The White Tiger– Aravind Adiga
Adiga’s first novel, which won the 2008 Booker Prize and was easily my favorite of the three, delves into the inequalities of modern India, particularly between the rich and the poor, between the urban and the rural, and how both manifest themselves in the corruption of Indian politics. The novel unfolds as Balram Halwai, a self-described entrepreneur, writes a series of email communiques to Wen Jiabao, the Premier of China, who is about to visit India. Balram tells Mr. Jiabao that he needs to ignore the Indian politicians and visit him, a real businessman entrepreneur, the type of person who is going to be the future of India. Of course, Balram is also a murderer, an up-jumped peasant, and a White Tiger, a once-in-a-generation predator.

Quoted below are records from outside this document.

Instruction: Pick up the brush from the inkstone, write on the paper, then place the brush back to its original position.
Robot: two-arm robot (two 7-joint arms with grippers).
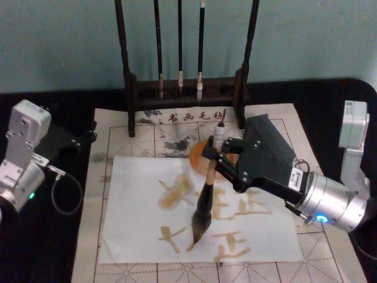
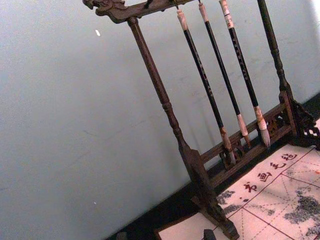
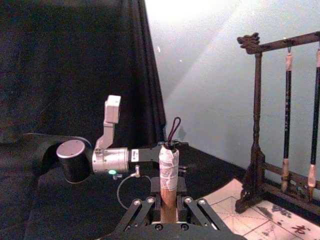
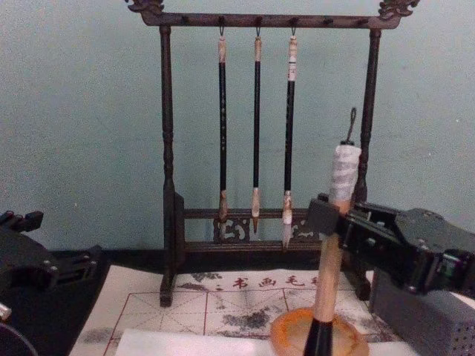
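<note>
Currently writing: right gripper (image 1: 219,154) clamped tight on the brush (image 1: 203,206) handle.
Held near upright so tuft meets the paper (image 1: 135,194); left gripper (image 1: 82,140) parked left.

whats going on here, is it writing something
Yes. The right gripper is shut on the brush and holds it roughly upright, with the tuft tip down on the paper, partway through writing. Several brown characters are already on the sheet. The inkstone sits just beyond the paper's far edge, waiting for the brush to go back. The left gripper is parked at the table's left side.
</note>
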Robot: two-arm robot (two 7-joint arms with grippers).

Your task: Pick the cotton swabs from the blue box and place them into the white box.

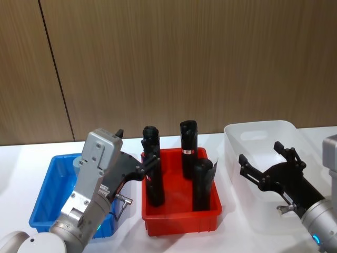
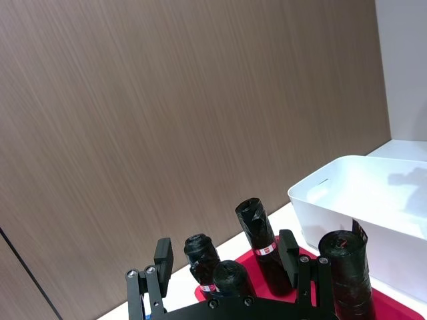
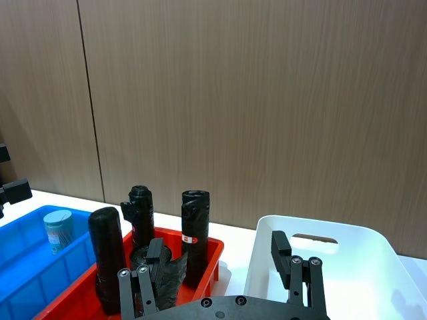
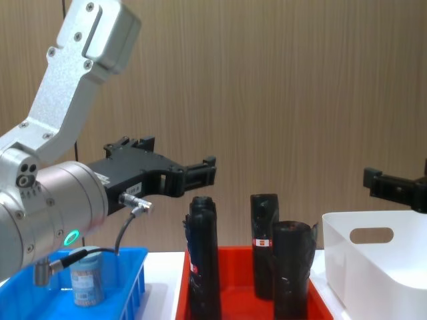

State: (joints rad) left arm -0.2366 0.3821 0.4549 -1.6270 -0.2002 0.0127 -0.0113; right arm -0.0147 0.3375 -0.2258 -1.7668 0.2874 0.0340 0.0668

Adiga’s novel is darkly funny and powerful. It is driven by Balram’s self-effacing, almost-obsequious megalomania that he cultivates from his brief stint in school through his career as a servant to his former landlords to his acquisition of his start-up capitol. The letters expose heart-breaking conditions, depraved lifestyles, and the violence that the combination of the two engenders, all the while remaining unendingly optimistic about the prosperity that a white tiger can achieve in this state. It is clear that Balram is a madman, but that doesn’t mean he is wrong.
I wanted to write a full review of The White Tiger, but I dallied on picking the appropriate form to write it in and then got busy. It will appear on my updated (an expanded!) list of top novels that will appear in early January–six books have been added to the list so far this year, bringing the list up to 36 thus far.
November is looking like it will be more of the same in terms of pace since the end of the semester is nigh. I am, however, about two-thirds through Gabriel Garcia Marquez’ The General in his Labyrinth, which is a re-imagination of Simon Bolivar’s final journey after giving up power and is interspersed with his memories. It isn’t my favorite of Marquez’ books, but I am consistently amazed by his use of language.
I have wanted to read The White Tiger since it came out – thank you for the reminder that I should.